As a statement of what he and his church believe, fine, but again he presumes the major premise he is proving. Of her participation in his life we know but little. We know he was not terribly keen on starting his mission at Cana, but agreed, presumably to honour his mother. We know that Mary and his family had their doubts about his mission at one point, but we know she was there at the end. This is all excellent, but hardly makes her in some special way a cooperator in the economy of salvation. Salvation comes through faith in Father, Son and Holy Ghost – Mary certainly was the chosen one through whom the Lord came, and we should honour her for that – but at the least it creates a misleading impression to start talking about her being involved in salvation. Yes, it you mean she was the chosen woman; but there is nothing in that to suggest we go to her with prayers or petitions – there is ONE Mediator – Christ. To make statements about anyone else being a mediator in the same way is to imply what is not being stated. If the RCC simply means she’s the Mother of God, excellent, full agreement – but if it does not realise that calling her a mediator raises the idea that she has a role similar to that of her son, they they are either by intention or accident, tone deaf to the use of language. It is like the language used. It is no good saying it is not ‘worship’ if it looks and sounds like it. There’s no point complaining people are not understanding the subtleties of your position – for most if it looks like worship that’s what it is – who, in real life, ever used a word like hyperdulia? No one. It gives the impression you are being at best shifty – well there’s this special word which means our actions do not mean what any observer would assume they mean.

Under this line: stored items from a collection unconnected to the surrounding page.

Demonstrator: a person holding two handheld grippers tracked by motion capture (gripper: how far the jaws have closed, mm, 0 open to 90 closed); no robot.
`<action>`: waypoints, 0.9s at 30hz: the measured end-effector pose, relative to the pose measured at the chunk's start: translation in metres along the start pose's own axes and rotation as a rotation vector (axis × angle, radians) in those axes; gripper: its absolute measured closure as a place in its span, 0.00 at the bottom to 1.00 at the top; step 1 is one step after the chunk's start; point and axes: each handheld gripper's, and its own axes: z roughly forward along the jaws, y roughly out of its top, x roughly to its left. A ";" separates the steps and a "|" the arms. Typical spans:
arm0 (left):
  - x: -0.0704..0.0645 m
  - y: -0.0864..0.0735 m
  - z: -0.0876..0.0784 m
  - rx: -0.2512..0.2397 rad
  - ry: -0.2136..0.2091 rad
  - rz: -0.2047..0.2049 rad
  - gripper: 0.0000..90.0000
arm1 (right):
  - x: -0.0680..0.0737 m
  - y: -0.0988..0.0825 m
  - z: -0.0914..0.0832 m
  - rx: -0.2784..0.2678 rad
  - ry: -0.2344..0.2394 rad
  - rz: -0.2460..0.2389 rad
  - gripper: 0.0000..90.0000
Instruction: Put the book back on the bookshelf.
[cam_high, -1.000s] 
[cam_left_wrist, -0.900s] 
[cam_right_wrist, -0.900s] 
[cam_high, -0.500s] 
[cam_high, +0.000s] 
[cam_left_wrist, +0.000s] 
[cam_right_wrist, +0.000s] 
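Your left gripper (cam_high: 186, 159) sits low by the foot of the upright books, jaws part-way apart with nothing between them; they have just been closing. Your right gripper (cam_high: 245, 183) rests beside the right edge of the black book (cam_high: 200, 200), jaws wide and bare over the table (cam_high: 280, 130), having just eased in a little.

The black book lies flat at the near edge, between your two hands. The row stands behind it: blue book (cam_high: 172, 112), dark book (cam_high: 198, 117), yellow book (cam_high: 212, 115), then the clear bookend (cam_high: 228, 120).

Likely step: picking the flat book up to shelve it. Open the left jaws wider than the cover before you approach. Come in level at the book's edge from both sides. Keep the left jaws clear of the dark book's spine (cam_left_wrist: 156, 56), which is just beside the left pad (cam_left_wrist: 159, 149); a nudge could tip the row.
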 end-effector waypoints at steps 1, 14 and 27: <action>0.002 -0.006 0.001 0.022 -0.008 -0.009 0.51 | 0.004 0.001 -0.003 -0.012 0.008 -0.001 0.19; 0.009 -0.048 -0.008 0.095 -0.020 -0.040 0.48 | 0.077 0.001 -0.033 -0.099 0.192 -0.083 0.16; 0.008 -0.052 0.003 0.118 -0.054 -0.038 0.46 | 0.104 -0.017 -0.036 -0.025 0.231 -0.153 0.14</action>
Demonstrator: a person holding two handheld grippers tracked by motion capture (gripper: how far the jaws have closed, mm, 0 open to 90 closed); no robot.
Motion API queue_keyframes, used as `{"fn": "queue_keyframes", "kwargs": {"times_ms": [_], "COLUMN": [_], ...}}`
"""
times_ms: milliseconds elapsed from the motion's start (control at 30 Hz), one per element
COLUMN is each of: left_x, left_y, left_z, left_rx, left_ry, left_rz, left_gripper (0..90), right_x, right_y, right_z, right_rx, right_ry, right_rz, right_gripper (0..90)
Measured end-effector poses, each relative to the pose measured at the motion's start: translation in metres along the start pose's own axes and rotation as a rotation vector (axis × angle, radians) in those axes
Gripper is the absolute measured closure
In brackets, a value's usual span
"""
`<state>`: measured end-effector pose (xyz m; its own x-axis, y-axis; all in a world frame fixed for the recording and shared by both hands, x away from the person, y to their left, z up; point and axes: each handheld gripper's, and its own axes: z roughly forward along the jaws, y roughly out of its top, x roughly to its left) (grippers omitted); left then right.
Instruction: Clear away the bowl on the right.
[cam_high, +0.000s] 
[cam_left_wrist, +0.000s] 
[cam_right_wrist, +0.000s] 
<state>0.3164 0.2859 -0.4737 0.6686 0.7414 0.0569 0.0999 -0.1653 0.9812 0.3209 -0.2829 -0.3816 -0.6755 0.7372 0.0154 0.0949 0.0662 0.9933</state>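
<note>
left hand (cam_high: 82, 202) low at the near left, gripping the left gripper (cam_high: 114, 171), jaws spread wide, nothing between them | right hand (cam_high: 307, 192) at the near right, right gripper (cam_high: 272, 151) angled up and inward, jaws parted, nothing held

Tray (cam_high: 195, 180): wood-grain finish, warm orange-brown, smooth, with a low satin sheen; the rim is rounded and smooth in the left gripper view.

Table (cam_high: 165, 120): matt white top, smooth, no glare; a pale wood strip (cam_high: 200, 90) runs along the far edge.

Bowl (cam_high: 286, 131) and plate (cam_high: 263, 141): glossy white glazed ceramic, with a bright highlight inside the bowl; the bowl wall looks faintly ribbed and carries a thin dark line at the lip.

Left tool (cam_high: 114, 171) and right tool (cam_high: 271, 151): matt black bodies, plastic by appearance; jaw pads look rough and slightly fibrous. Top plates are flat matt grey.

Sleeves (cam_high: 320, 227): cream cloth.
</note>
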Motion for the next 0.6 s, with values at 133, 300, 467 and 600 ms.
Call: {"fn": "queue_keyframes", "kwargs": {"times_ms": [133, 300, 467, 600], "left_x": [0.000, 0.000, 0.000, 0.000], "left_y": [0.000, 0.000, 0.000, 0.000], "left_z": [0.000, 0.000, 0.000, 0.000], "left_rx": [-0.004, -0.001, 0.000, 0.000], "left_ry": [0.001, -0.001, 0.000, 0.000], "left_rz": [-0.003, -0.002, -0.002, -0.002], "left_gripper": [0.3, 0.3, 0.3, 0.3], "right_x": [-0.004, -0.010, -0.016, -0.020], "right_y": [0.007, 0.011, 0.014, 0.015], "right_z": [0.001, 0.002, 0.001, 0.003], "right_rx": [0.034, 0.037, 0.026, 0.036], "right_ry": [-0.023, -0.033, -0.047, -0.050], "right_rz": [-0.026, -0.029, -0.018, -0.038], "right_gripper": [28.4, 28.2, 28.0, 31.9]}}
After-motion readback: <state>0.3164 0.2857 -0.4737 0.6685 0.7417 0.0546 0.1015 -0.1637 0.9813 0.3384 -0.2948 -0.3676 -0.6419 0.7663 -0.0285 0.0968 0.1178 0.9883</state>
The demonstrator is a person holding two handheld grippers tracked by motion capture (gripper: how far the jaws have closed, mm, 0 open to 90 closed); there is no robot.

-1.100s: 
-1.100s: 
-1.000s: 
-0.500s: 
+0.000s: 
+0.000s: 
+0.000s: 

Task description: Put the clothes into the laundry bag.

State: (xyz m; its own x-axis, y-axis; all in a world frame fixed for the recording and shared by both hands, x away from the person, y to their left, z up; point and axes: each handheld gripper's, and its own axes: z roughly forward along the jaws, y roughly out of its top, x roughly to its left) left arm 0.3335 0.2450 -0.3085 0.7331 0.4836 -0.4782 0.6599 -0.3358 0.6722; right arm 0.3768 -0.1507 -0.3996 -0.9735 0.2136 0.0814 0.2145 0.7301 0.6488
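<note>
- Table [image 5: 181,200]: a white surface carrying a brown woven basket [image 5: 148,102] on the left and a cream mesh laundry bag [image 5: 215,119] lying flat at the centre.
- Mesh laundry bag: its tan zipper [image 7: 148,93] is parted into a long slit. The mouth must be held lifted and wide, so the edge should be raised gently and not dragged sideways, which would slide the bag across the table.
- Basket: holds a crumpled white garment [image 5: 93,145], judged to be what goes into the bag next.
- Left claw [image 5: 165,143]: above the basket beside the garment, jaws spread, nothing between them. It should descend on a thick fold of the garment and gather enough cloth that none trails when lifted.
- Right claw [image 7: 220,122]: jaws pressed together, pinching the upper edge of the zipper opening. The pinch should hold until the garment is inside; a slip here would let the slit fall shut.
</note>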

None of this is not respecting Mary; indeed I would be prepared to argue that from everything we know about her, she’d be a bit embarrassed at the extent t which some followers of her son have taken her cult. I am happy to bless her name, as the Spirit said would be the case. But as to all this stuff about female souls and mediatrixes, it all sounds as dodgy as you can get. Mary played an honourable and indeed notable part in the life of Our Lord, she bore the saviour in her womb – for all this she is to be honoured. The rest of it – the whole Marian cult – seems to me an exaggeration, and adding to what we know on a scale unjustified by any Biblical practice. I don’t see it in Acts, I don’t see it in the Apostolic Fathers, and I don’t see it in the way the Orthodox act. They honour the Theotokos – but they don’t have the statues, the hyperdulia and the rest of it.  Rome is welcome to the exaggerated veneration, but I think even it realised some time ago that it is a great obstacle to unity. It is a shame that it has chosen to condone some of the things it has, and as long as it does, the mother of Our Lord will be what she was never meant to be – a focus of disunity. All Grace is from God, he doesn’t needs servants to help him there – he’s omnipotent – One Mediator – Christ Jesus. That’s what St Paul said, and I’m being Biblical there. Yes, I know one can extract from the OT fantastical stories to justify something unBiblical – but I would commend the Orthodox practice here to my RC friends.